J.P. Morgan equity analyst: "Why I'm better than the machines"
As quant funds outperform discretionary investors on the buy-side, human researchers on the sell-side should surely be worried. - After all, who needs their carefully considered advice when an algorithm can make better sense of the market in a moment? One senior J.P. Morgan analyst working out of San Francisco says he's not that concerned, yet.
"Whenever the question is changing, the machines fall apart," said Rod Hall, a senior J.P. Morgan analyst covering telco and networking equipment and IT hardware. "What machines won't be good at, is figuring out what the next big questions to ask are," added Hall. "For example, it's difficult for an algorithm to ask the right questions about the replacement for the iPhone at Apple... This is where humans come into the equation."
Hall was speaking at this week's Newsweek conference on artificial intelligence (AI) and data science in London. Also present was Sylvain Champonnois, a member of Blackrock's long established scientific active equities team which has been in the systematic space since 1985. Blackrock made a push into AI in 2015 when it hired Bill MacCartney, a natural language processing expert from Google.
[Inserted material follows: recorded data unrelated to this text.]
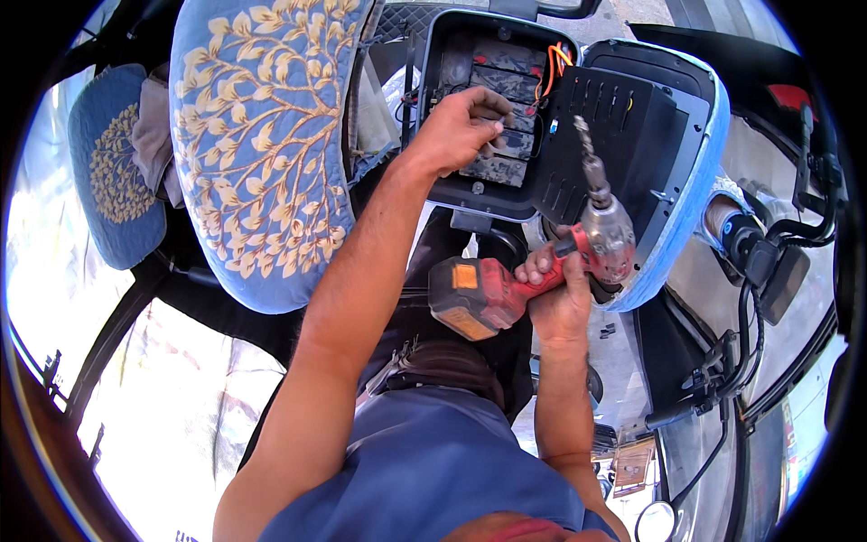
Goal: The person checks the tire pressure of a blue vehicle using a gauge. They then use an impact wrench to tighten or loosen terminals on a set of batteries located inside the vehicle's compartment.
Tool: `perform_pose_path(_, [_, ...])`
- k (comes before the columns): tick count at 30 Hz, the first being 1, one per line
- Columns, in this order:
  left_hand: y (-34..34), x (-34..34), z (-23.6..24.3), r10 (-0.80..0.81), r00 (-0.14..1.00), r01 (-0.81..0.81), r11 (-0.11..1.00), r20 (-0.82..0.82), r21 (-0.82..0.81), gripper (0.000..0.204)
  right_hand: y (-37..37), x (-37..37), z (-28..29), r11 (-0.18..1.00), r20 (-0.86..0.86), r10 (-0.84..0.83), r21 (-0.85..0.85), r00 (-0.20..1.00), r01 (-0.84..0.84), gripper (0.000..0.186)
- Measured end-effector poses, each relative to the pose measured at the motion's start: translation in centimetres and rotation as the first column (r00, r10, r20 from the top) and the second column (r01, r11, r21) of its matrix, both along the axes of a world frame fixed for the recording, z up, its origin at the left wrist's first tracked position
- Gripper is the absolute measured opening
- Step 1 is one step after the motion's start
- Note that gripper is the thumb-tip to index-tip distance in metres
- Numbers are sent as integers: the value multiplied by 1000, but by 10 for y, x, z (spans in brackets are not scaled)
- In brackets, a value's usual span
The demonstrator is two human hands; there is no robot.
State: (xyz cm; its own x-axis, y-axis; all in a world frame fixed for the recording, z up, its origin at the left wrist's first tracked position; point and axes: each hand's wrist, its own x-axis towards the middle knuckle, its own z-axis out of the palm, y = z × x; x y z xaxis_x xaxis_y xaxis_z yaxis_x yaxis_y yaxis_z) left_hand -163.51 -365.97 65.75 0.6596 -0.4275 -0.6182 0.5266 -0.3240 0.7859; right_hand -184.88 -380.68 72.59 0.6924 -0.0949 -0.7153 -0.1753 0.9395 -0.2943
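My right hand (562, 312) is wrapped round the grip of a red and black cordless drill (519, 294). The drill has a silver head and a twist bit (584, 140) that points up and away from me, over the open seat. Its battery pack lies toward the left. My left hand (462, 134) hovers over an open black box (433, 68), fingers curled and thumb close against them. Whether something small sits between those fingertips cannot be made out. Inside the box, several dusty grey batteries (510, 86) stand in a row, with orange wires (553, 68) at their far right.
To the right of the box a hinged, blue-edged seat (713, 135) stands open, with a slotted black cover (596, 108) on it. A blue seat cushion with beige leaves (262, 135) fills the left. Handlebars and cables (754, 262) are at the far right; a smaller matching cushion (113, 172) is far left.
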Motion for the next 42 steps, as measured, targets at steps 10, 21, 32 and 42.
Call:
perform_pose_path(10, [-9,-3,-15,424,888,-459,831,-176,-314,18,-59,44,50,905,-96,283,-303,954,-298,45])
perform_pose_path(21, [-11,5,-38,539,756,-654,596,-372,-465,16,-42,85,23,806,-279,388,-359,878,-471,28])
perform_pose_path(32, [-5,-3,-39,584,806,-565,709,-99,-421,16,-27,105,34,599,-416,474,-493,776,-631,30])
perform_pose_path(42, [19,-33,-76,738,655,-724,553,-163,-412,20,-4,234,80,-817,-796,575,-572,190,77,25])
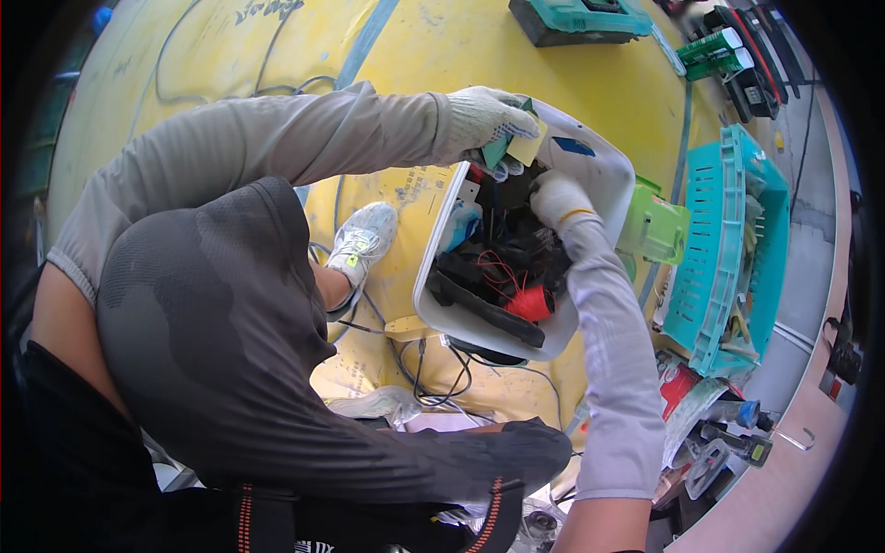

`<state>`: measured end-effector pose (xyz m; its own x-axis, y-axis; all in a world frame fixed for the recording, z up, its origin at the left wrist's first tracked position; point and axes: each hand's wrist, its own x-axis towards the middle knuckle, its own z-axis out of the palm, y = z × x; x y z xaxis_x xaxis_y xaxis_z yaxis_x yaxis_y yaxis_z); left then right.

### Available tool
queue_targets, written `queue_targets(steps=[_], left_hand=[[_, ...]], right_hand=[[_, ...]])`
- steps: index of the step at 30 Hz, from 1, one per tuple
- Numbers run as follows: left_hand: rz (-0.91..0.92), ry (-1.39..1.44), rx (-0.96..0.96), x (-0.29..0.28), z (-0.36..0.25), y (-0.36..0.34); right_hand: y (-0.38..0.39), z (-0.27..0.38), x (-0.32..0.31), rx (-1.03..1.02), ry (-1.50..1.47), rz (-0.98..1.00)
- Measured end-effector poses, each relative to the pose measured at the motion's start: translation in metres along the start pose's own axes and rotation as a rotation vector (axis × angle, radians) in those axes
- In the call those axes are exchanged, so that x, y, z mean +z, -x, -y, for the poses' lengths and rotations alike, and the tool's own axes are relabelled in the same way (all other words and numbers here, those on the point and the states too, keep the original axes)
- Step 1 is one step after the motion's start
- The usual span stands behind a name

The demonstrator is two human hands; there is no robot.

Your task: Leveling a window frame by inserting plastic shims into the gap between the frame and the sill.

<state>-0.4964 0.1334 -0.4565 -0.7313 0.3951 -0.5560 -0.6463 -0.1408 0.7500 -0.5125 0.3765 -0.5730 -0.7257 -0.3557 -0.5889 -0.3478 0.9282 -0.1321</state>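
Left grip (498, 112), gloved, clamped on a matte, flat-faced pale yellow piece (527, 147) and a darker teal-green piece (495, 151). My right grip (559, 197), just beside, reaches into dark clutter (502, 241); fingertips hidden, cannot tell their closure. Bodyward of it, red spool (528, 303), loose thread. Around these, white bin (604, 182). Well right, teal crate (705, 249).

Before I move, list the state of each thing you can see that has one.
Left hand: gloved, holding a yellow piece and a green piece.
Right hand: gloved, in the white bin; its fingertips are hidden.
White bin: open, heaped with dark items.
Red spool: partly unwound.
Teal crate: open-topped, holding assorted things.
Teal toolbox: seemingly shut.
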Motion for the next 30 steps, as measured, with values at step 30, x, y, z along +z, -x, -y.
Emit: queue_targets(steps=[30], left_hand=[[0.189,0.139,0.040,-0.013,-0.001,0.005]], right_hand=[[-0.015,-0.028,0.002,0.006,-0.349,-0.166]])
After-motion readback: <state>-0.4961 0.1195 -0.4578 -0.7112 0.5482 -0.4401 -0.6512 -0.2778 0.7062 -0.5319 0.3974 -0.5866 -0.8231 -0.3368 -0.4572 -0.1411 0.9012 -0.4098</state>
Champonnois agreed that today's algorithms fail when the paradigm shifts. The changing political situation is a case in point. "You have events like Trump and Brexit and the French election and your algo is based on data from the past," said Champonnois, adding that contemporary algorithms failed to function well during the Eurozone crisis and that most struggle to deal with the abnormalities of data from Japan.
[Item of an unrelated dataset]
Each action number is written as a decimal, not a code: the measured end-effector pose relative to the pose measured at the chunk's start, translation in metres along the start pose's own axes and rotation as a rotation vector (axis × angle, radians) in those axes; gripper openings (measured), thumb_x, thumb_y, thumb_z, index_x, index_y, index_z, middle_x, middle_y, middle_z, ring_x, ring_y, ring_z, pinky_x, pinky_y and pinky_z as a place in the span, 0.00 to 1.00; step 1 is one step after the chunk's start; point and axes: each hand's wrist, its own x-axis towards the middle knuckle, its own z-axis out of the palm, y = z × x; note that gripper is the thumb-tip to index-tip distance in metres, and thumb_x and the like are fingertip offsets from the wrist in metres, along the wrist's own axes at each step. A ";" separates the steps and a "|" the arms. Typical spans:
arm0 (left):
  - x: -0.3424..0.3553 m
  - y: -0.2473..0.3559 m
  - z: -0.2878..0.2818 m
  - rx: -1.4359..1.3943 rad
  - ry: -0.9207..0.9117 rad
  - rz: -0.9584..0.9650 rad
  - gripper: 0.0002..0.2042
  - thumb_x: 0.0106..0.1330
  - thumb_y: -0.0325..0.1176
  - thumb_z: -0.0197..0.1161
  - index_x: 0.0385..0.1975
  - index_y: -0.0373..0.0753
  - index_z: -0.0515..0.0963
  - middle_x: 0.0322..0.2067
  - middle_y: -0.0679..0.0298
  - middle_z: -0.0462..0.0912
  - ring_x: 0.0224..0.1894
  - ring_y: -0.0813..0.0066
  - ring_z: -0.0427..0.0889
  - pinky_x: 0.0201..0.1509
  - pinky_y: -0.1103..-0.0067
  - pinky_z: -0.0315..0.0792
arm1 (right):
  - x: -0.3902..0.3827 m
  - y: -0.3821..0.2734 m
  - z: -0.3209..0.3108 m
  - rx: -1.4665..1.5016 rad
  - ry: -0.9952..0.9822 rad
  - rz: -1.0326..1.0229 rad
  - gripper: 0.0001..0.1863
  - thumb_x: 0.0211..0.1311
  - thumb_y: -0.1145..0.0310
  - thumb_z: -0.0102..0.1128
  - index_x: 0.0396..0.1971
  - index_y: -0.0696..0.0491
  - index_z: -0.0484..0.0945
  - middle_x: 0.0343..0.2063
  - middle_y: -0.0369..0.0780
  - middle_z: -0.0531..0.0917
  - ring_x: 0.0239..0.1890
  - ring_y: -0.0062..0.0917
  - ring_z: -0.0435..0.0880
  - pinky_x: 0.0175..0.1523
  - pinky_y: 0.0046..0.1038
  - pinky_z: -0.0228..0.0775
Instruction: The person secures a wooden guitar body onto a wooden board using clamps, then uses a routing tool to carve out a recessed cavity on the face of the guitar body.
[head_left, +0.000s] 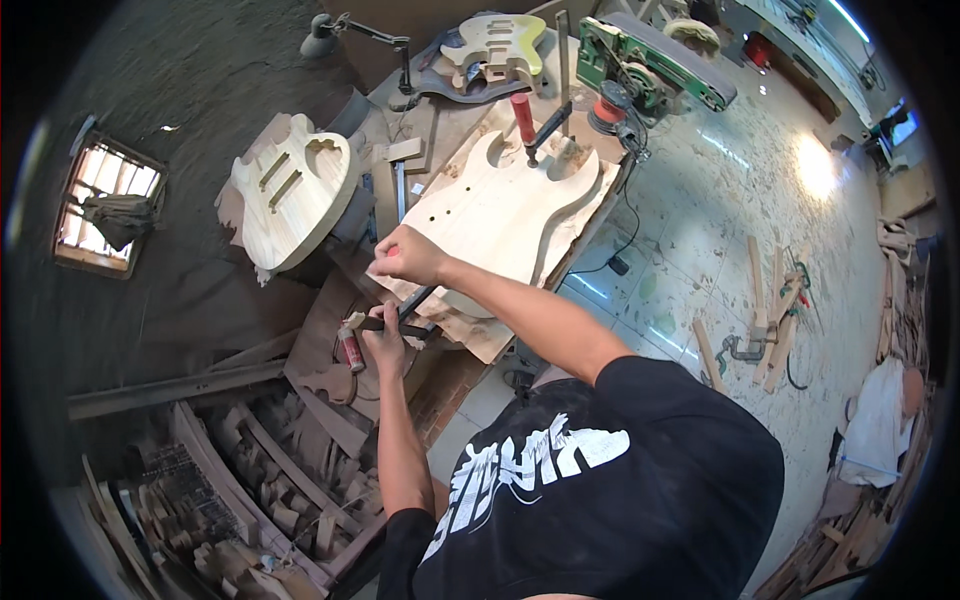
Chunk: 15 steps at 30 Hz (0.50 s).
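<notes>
A pale wooden guitar body (495,215) lies flat on the workbench. Its far end is held by a bar clamp (524,120) with a red handle. At the near left corner of the body, my right hand (412,257) is closed around the red handle of a second bar clamp (415,303), only a bit of red showing between the fingers. Just below, my left hand (384,345) grips the black bar of that same clamp. My right forearm crosses over the body's near edge and hides part of it.
Another guitar body (290,195) rests at the left, and a yellow-edged one (495,45) at the back. A desk lamp (320,38) and a green belt sander (640,65) stand beyond. A small bottle (351,350) sits by my left hand. Wood scraps (290,460) fill the lower left.
</notes>
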 end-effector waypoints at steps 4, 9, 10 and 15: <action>-0.002 -0.001 -0.001 -0.123 0.006 -0.082 0.13 0.72 0.38 0.62 0.31 0.32 0.79 0.25 0.68 0.78 0.29 0.83 0.73 0.34 0.81 0.69 | -0.007 0.000 0.032 -0.250 0.553 -0.069 0.15 0.53 0.62 0.63 0.16 0.58 0.78 0.13 0.50 0.76 0.16 0.40 0.76 0.26 0.35 0.68; -0.002 0.010 0.001 -0.043 0.008 -0.066 0.13 0.71 0.37 0.62 0.31 0.33 0.80 0.25 0.67 0.80 0.28 0.83 0.75 0.34 0.80 0.70 | -0.009 -0.002 0.020 -0.283 0.490 -0.047 0.19 0.54 0.57 0.66 0.16 0.58 0.77 0.14 0.49 0.77 0.19 0.38 0.79 0.28 0.34 0.69; -0.002 0.013 0.001 0.005 0.021 -0.027 0.12 0.71 0.37 0.62 0.31 0.33 0.80 0.24 0.67 0.80 0.28 0.83 0.75 0.34 0.80 0.70 | -0.008 -0.003 0.005 -0.132 0.186 0.010 0.18 0.55 0.59 0.68 0.17 0.56 0.75 0.15 0.41 0.75 0.18 0.27 0.74 0.25 0.28 0.65; -0.005 0.022 -0.001 0.032 0.019 -0.027 0.12 0.70 0.37 0.63 0.30 0.32 0.81 0.24 0.66 0.81 0.28 0.82 0.76 0.35 0.79 0.70 | 0.011 -0.022 -0.031 0.097 -0.546 0.225 0.19 0.55 0.62 0.70 0.14 0.53 0.71 0.13 0.32 0.73 0.15 0.13 0.69 0.15 0.18 0.56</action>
Machine learning is more than just a simple algorithm though. In theory it's a self-reinforcing system which - in the case of investments - learns from past mistakes to make better investing decisions in future, as at AI hedge fund Sentient Technologies. So, will AI fully displace human stock pickers as the time horizon of the data sets it's based on increases? - After all, now that Trump's happened once, the algos will know how to model market reactions to a Trump-like event in future. Yves-Laurent Kom Samo, a Google Scholar and former FX quant trader at J.P. Morgan and equities algo trading strat at Goldman Sachs, said it will and that time horizons aren't really the issue. "The more data we have, the better we will be. When you have the data, I see no reason why machines won't be able to come up with new trading ideas," Kamo claimed.
For the moment, however, human stock pickers like Hall have their place. For all their attempts to develop artificially intelligent trading systems which superannuate humans, most funds have had limited success. Sentient, for example, only runs its own money and has been slow to release meaningful results. MacCartney only stuck around at Blackrock for 14 months before leaving and joining Apple. "There's a model where you hire a PhD and put him into a room thinking he's going to do amazing things, but the reality is that the algorithm he's developed may only tell you things you already know," said Champonnois.
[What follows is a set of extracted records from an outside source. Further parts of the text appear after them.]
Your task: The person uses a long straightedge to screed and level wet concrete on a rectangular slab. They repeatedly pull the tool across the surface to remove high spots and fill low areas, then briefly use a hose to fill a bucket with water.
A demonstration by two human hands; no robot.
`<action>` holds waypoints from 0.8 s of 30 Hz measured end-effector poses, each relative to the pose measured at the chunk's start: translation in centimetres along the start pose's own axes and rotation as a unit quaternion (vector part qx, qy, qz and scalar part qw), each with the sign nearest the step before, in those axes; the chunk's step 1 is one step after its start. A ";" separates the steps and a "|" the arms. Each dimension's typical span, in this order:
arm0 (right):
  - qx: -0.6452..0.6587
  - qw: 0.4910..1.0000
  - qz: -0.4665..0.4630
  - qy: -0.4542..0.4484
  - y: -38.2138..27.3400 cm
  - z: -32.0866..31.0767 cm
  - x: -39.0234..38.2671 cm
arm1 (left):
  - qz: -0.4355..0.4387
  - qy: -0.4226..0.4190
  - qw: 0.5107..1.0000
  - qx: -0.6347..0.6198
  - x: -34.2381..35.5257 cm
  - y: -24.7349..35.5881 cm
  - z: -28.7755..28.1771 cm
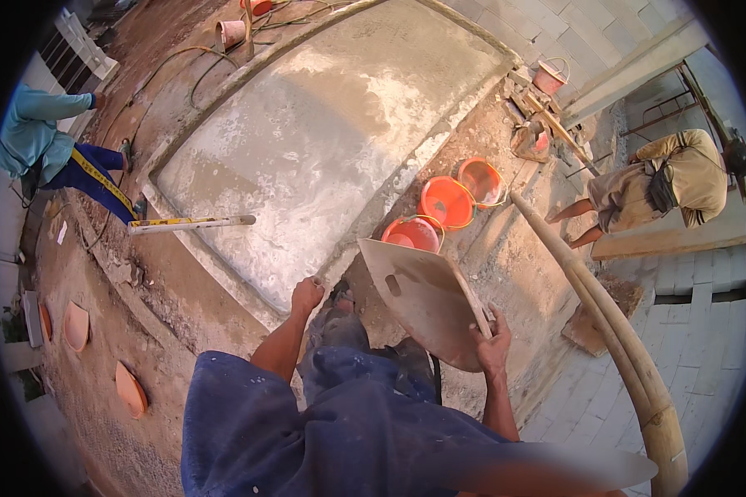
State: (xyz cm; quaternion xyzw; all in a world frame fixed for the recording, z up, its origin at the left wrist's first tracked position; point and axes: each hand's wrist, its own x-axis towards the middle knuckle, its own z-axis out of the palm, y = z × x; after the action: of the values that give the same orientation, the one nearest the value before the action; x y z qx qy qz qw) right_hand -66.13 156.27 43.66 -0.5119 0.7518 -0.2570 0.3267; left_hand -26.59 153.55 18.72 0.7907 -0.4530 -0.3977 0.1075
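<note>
My right hand (493, 338) is closed round the right edge of a wide, flat grey board (418, 302). The board has an oblong slot near its left side and a curved lower edge; it is held tilted in front of my right leg. My left hand (308, 294) is closed in a fist near the rim of the concrete slab; whether anything is inside it cannot be seen. Beyond the board stand three orange buckets, a near one (412, 235), a middle one (447, 201) and a far one (481, 180). Wet-looking concrete (298, 157) fills the raised frame ahead.
Thick bamboo poles (592, 298) rise along my right. A pale pole (192, 224) crosses the slab's left rim beside a person in teal (42, 137). Another person in tan (679, 178) stands at right. Orange clay-coloured pieces (130, 388) lie at left; a hose (170, 56) runs behind.
</note>
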 end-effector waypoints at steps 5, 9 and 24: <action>0.036 0.993 -0.098 -0.062 -6.0 2.0 3.7 | -0.052 0.097 0.990 -0.085 4.2 0.3 -8.7; 0.040 0.974 -0.184 -0.128 -10.2 6.5 8.3 | -0.039 0.132 0.980 -0.147 2.5 -3.0 -9.1; 0.092 0.875 -0.333 -0.338 -27.8 13.1 9.3 | -0.355 0.156 0.842 -0.376 -11.1 -18.6 1.9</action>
State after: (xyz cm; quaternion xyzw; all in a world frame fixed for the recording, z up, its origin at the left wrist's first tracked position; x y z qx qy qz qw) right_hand -42.02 137.31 53.00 -0.7553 0.3532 -0.2298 0.5020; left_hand -19.26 173.32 13.46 0.8476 0.0656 -0.4200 0.3176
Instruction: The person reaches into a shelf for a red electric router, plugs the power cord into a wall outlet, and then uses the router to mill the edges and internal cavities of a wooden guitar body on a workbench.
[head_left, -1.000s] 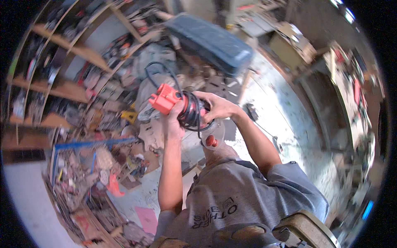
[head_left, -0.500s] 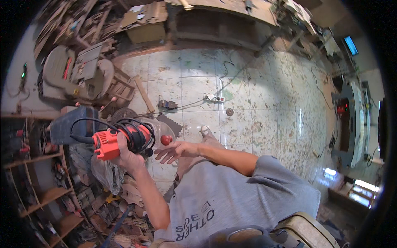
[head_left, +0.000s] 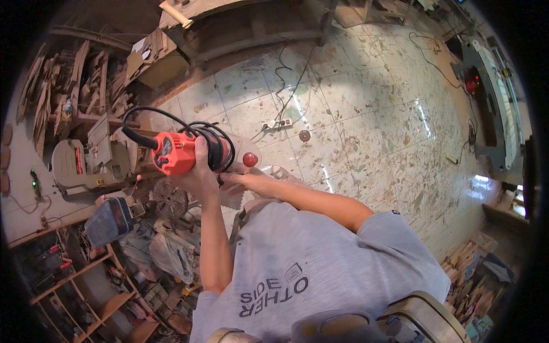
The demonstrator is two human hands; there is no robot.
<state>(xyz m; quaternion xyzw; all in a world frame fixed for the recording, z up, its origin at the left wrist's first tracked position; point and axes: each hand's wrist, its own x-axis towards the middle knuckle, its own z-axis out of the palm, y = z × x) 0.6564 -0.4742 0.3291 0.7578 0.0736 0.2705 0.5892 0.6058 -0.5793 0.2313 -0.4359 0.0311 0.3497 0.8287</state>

In January, J.P. Morgan hired Geoffrey Zweig, a natural language processing expert from Microsoft, to form a new global machine learning division. Zweig is undoubtedly in a room with some PhDs and big things are possible. From Hall's perspective, however, J.P. Morgan's machine learning aspirations sound pretty modest. "We've been working out how to use AI to reduce our lower value workflows, like reading through 10Q reports" said Hall. J.P. Morgan wants computers to read companies' 10Q reports and identify the most salient points for humans to process later, he added. "AI is a co-pilot to allow us to think faster and process more information," said Hall. - It's not a replacement for human beings, yet.